> **Your task**: Would you write out all the records again, exactly?

> **Data records**:
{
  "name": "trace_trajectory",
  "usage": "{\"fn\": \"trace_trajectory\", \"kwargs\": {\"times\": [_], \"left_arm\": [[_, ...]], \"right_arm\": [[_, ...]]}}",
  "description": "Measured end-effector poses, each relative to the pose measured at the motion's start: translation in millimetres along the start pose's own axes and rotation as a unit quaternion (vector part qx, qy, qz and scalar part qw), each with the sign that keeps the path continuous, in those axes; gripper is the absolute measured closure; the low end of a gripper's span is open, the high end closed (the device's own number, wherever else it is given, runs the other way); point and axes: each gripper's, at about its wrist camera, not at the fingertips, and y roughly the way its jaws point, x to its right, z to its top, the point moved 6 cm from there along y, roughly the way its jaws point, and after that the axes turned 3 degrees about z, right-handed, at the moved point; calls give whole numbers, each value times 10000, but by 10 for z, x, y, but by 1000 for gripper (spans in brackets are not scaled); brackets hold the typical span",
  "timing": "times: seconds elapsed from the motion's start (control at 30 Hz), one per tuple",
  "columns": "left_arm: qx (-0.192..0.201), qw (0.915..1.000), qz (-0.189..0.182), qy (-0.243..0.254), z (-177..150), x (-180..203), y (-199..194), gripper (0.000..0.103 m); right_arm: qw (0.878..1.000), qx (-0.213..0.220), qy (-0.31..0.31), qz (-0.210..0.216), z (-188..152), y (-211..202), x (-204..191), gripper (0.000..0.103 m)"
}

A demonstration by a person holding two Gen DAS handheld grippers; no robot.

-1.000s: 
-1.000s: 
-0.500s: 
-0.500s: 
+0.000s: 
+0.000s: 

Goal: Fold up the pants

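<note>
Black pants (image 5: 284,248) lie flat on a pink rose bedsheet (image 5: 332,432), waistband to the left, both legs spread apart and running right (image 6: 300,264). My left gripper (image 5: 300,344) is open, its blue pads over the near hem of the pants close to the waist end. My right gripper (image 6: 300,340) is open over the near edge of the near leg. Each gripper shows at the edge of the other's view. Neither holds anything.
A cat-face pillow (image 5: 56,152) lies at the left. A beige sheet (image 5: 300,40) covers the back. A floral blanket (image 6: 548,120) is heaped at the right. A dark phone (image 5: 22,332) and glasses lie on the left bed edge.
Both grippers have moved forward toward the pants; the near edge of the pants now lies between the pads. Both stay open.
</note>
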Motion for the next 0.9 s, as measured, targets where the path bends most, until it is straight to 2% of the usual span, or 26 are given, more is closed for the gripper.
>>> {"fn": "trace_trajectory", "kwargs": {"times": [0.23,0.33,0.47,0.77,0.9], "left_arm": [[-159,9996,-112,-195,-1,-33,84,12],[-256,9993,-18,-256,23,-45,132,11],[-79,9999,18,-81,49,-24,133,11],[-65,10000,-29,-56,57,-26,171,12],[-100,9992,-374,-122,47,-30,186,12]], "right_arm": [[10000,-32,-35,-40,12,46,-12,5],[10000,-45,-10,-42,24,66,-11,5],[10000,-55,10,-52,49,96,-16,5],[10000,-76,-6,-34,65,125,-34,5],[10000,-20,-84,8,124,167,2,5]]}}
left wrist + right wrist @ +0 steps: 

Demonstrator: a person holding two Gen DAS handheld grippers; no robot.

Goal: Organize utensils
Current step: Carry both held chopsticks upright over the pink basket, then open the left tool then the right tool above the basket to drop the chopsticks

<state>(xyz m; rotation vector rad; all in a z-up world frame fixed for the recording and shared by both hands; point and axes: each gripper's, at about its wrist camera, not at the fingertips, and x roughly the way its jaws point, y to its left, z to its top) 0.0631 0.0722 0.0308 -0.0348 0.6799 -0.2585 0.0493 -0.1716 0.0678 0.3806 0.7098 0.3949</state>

> **Answer box**:
{
  "name": "trace_trajectory",
  "usage": "{\"fn\": \"trace_trajectory\", \"kwargs\": {\"times\": [_], \"left_arm\": [[_, ...]], \"right_arm\": [[_, ...]]}}",
  "description": "Measured end-effector poses, each relative to the pose measured at the motion's start: translation in millimetres along the start pose's own axes and rotation as a unit quaternion (vector part qx, qy, qz and scalar part qw), each with the sign that keeps the path continuous, in those axes; gripper is the absolute measured closure; the low end of a gripper's span is open, the high end closed (the device's own number, wherever else it is given, runs the other way); point and axes: each gripper's, at about its wrist camera, not at the fingertips, and y roughly the way its jaws point, x to its right, z to its top, the point moved 6 cm from there along y, roughly the way its jaws point, and after that the axes turned 3 degrees about z, right-handed, at the moved point; calls give whole numbers, each value times 10000, but by 10 for z, x, y, but by 1000 for gripper (spans in brackets are not scaled); brackets hold the typical span",
  "timing": "times: seconds elapsed from the motion's start (control at 30 Hz), one per tuple",
  "columns": "left_arm: qx (-0.192..0.201), qw (0.915..1.000), qz (-0.189..0.182), qy (-0.243..0.254), z (-177..150), x (-180..203), y (-199..194), gripper (0.000..0.103 m); right_arm: qw (0.878..1.000), qx (-0.213..0.220), qy (-0.31..0.31), qz (-0.210..0.216), z (-188..152), y (-211..202), x (-204..191), gripper (0.000..0.103 m)"
}

A demonstration by a person holding two Gen DAS handheld grippers; no robot.

-1.000s: 
-1.000s: 
-0.500s: 
-0.500s: 
+0.000s: 
+0.000s: 

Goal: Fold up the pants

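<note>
Black pants (image 5: 284,248) lie flat on a pink rose bedsheet (image 5: 332,432), waistband to the left, both legs spread apart and running right (image 6: 300,264). My left gripper (image 5: 300,344) is open, its blue pads over the near hem of the pants close to the waist end. My right gripper (image 6: 300,340) is open over the near edge of the near leg. Each gripper shows at the edge of the other's view. Neither holds anything.
A cat-face pillow (image 5: 56,152) lies at the left. A beige sheet (image 5: 300,40) covers the back. A floral blanket (image 6: 548,120) is heaped at the right. A dark phone (image 5: 22,332) and glasses lie on the left bed edge.
Both grippers have moved forward toward the pants; the near edge of the pants now lies between the pads. Both stay open.
</note>
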Motion for the next 0.9 s, as measured, targets where the path bends most, until it is straight to 2% of the usual span, or 26 are given, more is closed for the gripper.
>>> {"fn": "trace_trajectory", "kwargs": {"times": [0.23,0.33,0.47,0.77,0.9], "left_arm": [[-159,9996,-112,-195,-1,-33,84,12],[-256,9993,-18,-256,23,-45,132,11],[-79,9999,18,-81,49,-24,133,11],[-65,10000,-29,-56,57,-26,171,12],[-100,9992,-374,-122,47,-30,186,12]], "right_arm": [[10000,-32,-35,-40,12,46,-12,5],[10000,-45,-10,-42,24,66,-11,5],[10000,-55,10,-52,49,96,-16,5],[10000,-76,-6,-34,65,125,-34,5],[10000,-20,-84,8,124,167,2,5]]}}
left wrist + right wrist @ +0 steps: 

Demonstrator: a person holding two Gen DAS handheld grippers; no robot.

Goal: Organize utensils
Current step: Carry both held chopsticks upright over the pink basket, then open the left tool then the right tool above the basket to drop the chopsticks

<state>(xyz m; rotation vector rad; all in a z-up world frame fixed for the recording and shared by both hands; point and axes: each gripper's, at about its wrist camera, not at the fingertips, and x roughly the way its jaws point, y to its left, z to its top) 0.0631 0.0722 0.0308 -0.0348 0.6799 -0.2585 0.0493 -0.1716 0.0678 0.3806 0.7098 0.3949</state>

This exercise has been completed.